The current Spenser that I'm working on now, which is called Dream Girl, and will be out a year from now, I think. I'm five books ahead, so I get confused. I'm on Page 215 of that, and I don’t know who "did it."
Joan keeps saying, "You know yet?"
"No! I don't yet, stop asking!"
I love it.
He says, later
RBP: I say, "Let’s just have a new adventure and see where it goes." If I could do a wonderfully difficult and complicated case with a huge surprise ending, that’s fine, but I have yet to think of one. I don't think I have that particular kind of talent.

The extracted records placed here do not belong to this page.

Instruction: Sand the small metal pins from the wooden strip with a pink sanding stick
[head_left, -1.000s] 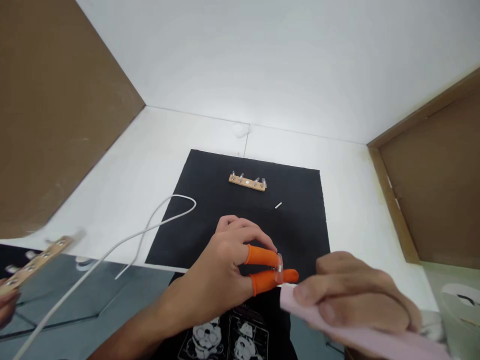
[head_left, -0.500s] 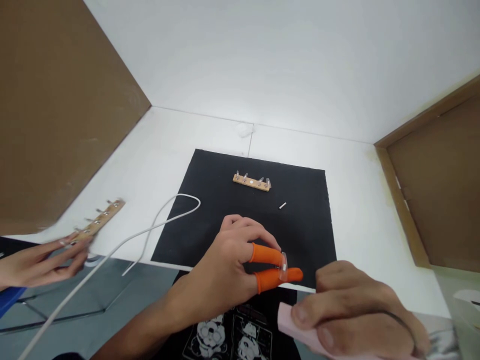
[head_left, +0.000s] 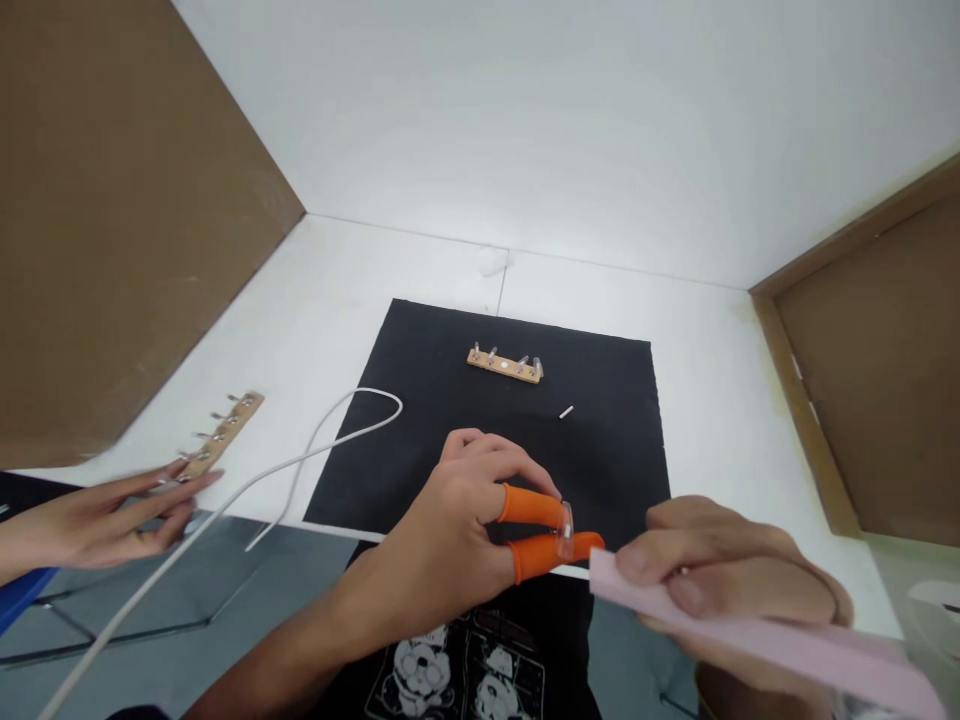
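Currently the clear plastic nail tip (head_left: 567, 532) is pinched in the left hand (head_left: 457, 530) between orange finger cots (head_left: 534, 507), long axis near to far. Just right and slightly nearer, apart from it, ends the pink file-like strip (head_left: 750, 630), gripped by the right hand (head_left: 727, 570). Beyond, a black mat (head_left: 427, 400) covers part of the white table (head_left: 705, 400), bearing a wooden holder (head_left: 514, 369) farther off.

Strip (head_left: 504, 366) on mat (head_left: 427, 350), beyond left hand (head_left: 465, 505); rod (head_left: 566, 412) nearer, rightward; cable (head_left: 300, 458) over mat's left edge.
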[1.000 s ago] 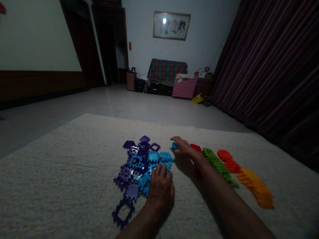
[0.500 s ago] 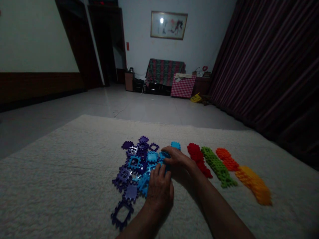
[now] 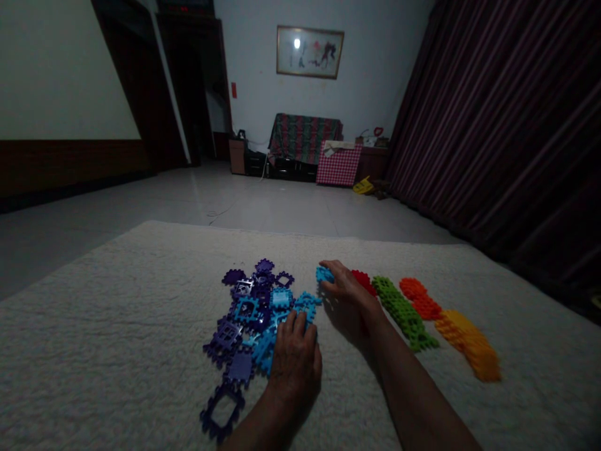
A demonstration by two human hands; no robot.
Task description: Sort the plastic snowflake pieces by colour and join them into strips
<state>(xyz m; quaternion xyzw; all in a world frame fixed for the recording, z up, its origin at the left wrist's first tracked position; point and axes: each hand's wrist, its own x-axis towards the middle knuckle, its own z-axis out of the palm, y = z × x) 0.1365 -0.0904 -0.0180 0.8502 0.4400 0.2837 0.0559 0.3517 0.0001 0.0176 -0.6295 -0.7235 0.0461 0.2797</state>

And I hope he's wrong. He's created the Jesse Stone and Sunny Randall characters, and made it clear that they all live in the same Boston -- Spenser and Hawk have actually crossed paths with Jesse, in Back Story -- but I forsee this grand colloquy where we hop from one to the other to the third every chapter, and they all *appear* to be working on different cases, but in the end, we find out that it's all really the same case, and they're on three different sides of it.
I really want that novel *bad*.
I hope he writes it.
Even if I have to plot it for him. :-)
Sunday, March 20, 2005 @ 12:52 p.m. - Comment
This American Life
A month or two back, I linked to a story about 2 Apple engineers who kept working on their project -- at Apple -- even after Apple cancelled the project and fired them.
That ol' Reality Distortion Field at work, clearly.
Well, to cop a phrase from my favorite reporter, "I say it here; it comes out there." Does Ira Glass read my weblog? Who knows, but the show covered the incident last week. It's Act 2, starting at 25:36. Or thereabouts.
We wanted to release a Windows version as part of Windows 98, but sadly, Microsoft has effective building security.
Next week's show is a feature on the crew of the USS John C Stennis, a supercarrier named, oddly, for a figure in the Watergate scandal. I'll link that when they put it up.
Sunday, March 20, 2005 @ 12:11 p.m. - Comment
I really like this
new design a lot. Heyyyy-o! to the guys at the Open Source Web Design organization, from whence I snarfed it.
Saturday, March 19, 2005 @ 04:00 p.m. - Comment
Did I mention...
that I've changed my mind about the digital camera I'm buying?